List of things to order (links):
__Tuesday 6/18__
General SURF requirements: I attended laser safety training for class 3b and class 4 lasers in the morning. I attended orientation activities for SURF for the latter half of the afternoon.
In terms of my project: I remade the PSD noise plot in Matlab since this is the language I will be using (attached). The next step is to determine how to design the ECDL so that the noise requirements from the crackle experiment can be met. I met with Tara and discussed how to start doing noise calculations using the 1982 Saito paper as reference.
__Wednesday 6/19__
I attended the LIGO internal orientation and general safety training as part of the SURF requirements. Then, I continued to try to perform the noise calculations. My noise calculations will need to take into account intrinsic noise of the laser due to current and temperature fluctuations. The noise is then decreased by some factor determined by parameter X (from Saito paper) by the external cavity. I am starting with the parts from Monday's list to see if they can be arranged in a way that meets the noise requirements. I was able to determine that parameter X for a setup with 10 cm between the laser and the grating will be about 71.

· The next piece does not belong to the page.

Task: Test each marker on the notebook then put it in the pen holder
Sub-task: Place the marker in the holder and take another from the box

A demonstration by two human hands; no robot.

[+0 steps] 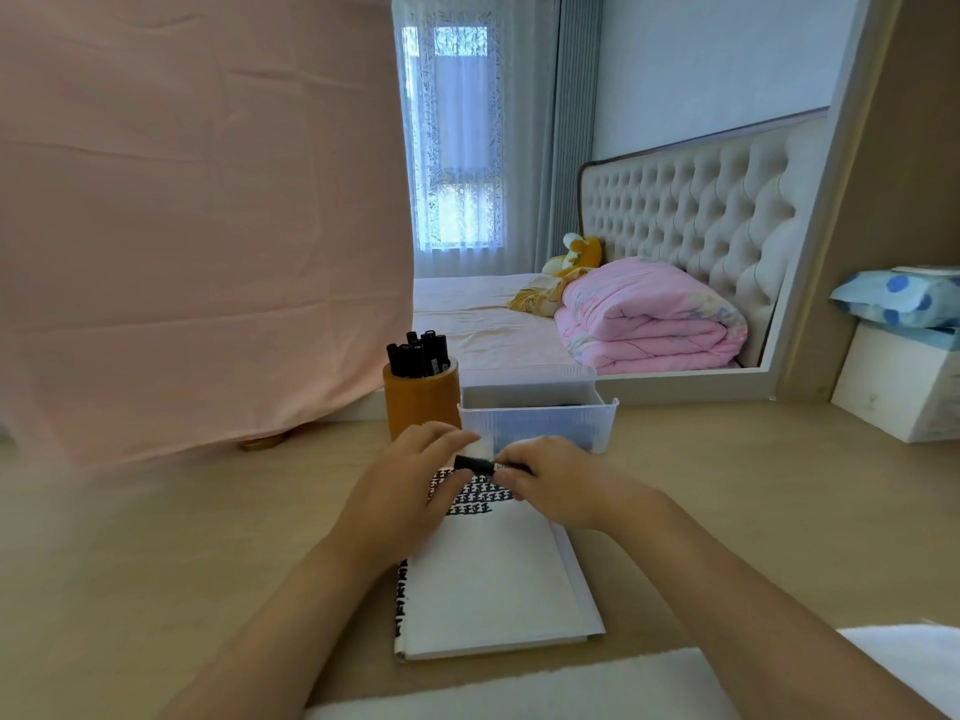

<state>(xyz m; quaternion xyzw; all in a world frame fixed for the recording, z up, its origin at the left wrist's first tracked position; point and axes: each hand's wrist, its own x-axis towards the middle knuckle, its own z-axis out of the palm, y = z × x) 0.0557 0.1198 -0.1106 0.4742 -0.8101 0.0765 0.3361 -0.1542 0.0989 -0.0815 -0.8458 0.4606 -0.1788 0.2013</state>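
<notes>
Within R grip [555, 483]: 1 marker [475, 464]

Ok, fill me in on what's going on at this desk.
A person is working over an open notebook on the desk. The right hand grips a black marker, held level above the page. The left hand reaches to its other end, though whether it grips it is unclear. Rows of black test marks fill the top of the page. The orange pen holder behind already holds several other markers, beside a clear plastic box.
</notes>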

I sat in on Rana's weekly talk to the graduate students, since Tara thought he might discuss phase lock loops (PLL) which I may need to measure my frequency stabilization later on.
__Thursday 6/20__
Dr. Weinstein gave a talk for the LIGO SURF students today about the basics of LIGO. He discussed the general significance of gravitational waves, how gravitational waves are generated by pulsars, and some basic interferometry to explain how LIGO works.
I spent the morning trying to figure out how to convert the calculations I have into a final linewidth and average PSD. Tara wasn't sure how to do this so I emailed Dmass about how to do this... he suggested I estimate the bandwidth of my noise (where the signal from noise would disappear) and go from there. **Using a bandwidth of about 1 GHz, I find that the linewidth after going through the external cavity should be about 12 kHz (which represents a noise level of 0.15 Hz/rtHz). This is well below the 300 Hz/rtHz that is required for the crackle experiment. Assuming that there will be noise from other mechanical sources, this seems reasonable... I think I can maybe order parts soon? I will check my calculations again tonight to make sure there aren't any glaring errors. Maybe the bandwidth of the noise signal I used was too small, I'm not positive yet. I will write this up nicely so that I can post it here, maybe later tonight. ** |